* [Problem] Beneath this task is a listing; retype all of it exactly.

* [Data provided]

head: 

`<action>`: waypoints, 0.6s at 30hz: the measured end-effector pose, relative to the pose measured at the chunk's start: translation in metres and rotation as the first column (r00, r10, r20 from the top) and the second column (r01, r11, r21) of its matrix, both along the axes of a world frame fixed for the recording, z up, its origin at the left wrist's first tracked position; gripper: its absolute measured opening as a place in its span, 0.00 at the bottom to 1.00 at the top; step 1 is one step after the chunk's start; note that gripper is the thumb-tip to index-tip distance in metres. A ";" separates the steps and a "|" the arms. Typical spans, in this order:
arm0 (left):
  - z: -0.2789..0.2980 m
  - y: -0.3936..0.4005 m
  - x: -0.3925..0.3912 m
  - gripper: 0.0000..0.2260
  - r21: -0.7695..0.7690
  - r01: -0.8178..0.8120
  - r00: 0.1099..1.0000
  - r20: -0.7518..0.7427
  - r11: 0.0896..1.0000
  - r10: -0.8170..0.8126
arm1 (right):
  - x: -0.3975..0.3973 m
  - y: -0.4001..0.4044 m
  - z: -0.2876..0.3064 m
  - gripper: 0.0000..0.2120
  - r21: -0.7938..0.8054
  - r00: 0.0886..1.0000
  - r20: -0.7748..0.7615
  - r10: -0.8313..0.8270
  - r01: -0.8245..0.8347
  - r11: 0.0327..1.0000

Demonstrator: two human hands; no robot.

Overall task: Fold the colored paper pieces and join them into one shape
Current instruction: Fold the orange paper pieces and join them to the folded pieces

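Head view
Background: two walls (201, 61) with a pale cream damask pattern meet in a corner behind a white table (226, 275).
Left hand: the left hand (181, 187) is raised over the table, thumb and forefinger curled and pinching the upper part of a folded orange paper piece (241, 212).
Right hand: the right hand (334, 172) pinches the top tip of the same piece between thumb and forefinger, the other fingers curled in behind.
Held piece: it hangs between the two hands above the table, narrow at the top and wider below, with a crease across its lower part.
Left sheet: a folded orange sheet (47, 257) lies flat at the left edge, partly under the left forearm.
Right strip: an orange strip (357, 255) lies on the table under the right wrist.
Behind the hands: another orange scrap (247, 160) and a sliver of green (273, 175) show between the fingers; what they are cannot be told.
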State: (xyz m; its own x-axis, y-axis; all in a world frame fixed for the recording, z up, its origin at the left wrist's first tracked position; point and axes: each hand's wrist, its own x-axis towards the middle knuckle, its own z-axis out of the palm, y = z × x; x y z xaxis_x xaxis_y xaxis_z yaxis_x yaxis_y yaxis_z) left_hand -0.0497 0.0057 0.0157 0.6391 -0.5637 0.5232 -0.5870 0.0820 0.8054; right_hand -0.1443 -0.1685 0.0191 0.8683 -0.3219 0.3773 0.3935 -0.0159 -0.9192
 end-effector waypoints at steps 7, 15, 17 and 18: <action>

* [Written solution]
head: 

`<action>`: waypoints, 0.6s at 30hz: the measured end-effector pose, relative to the pose measured at the chunk's start: translation in metres and rotation as the first column (r00, r10, r20 from the top) and the second column (r01, r11, r21) of its matrix, both along the axes of a world frame fixed for the recording, z up, its origin at the left wrist's first tracked position; gripper: its absolute measured opening as a place in its span, 0.00 at the bottom to 1.00 at the top; step 1 is one step after the chunk's start; note that gripper is the thumb-tip to index-tip distance in metres. A ";" separates the steps and a "|" the arms. Typical spans, in this order:
arm0 (left):
  - z: -0.2789..0.2980 m
  - y: -0.3936..0.4005 m
  - x: -0.3925..0.3912 m
  - gripper: 0.0000..0.2260
  - r21: -0.7695..0.7690
  - r01: -0.8178..0.8120
  - r00: 0.1099..1.0000
  - r20: -0.7518..0.7427
  - r11: 0.0896..1.0000
  - r10: -0.8170..0.8126
arm1 (right):
  - x: -0.3975..0.3973 m
  - y: -0.4001..0.4044 m
  - z: -0.2876..0.3064 m
  - gripper: 0.0000..0.2120
  - r21: -0.7938..0.8054
  - r00: 0.0886..1.0000
  - r20: -0.7748..0.7615
  - r10: -0.8313..0.8270
  - r01: -0.8245..0.8347
  - r11: 0.0327..1.0000

Demonstrator: two human hands; no robot.

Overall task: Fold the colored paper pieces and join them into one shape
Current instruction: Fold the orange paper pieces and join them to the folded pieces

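Head view
Background: two walls (201, 61) with a pale cream damask pattern meet in a corner behind a white table (226, 275).
Left hand: the left hand (181, 187) is raised over the table, thumb and forefinger curled and pinching the upper part of a folded orange paper piece (241, 212).
Right hand: the right hand (334, 172) pinches the top tip of the same piece between thumb and forefinger, the other fingers curled in behind.
Held piece: it hangs between the two hands above the table, narrow at the top and wider below, with a crease across its lower part.
Left sheet: a folded orange sheet (47, 257) lies flat at the left edge, partly under the left forearm.
Right strip: an orange strip (357, 255) lies on the table under the right wrist.
Behind the hands: another orange scrap (247, 160) and a sliver of green (273, 175) show between the fingers; what they are cannot be told.
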State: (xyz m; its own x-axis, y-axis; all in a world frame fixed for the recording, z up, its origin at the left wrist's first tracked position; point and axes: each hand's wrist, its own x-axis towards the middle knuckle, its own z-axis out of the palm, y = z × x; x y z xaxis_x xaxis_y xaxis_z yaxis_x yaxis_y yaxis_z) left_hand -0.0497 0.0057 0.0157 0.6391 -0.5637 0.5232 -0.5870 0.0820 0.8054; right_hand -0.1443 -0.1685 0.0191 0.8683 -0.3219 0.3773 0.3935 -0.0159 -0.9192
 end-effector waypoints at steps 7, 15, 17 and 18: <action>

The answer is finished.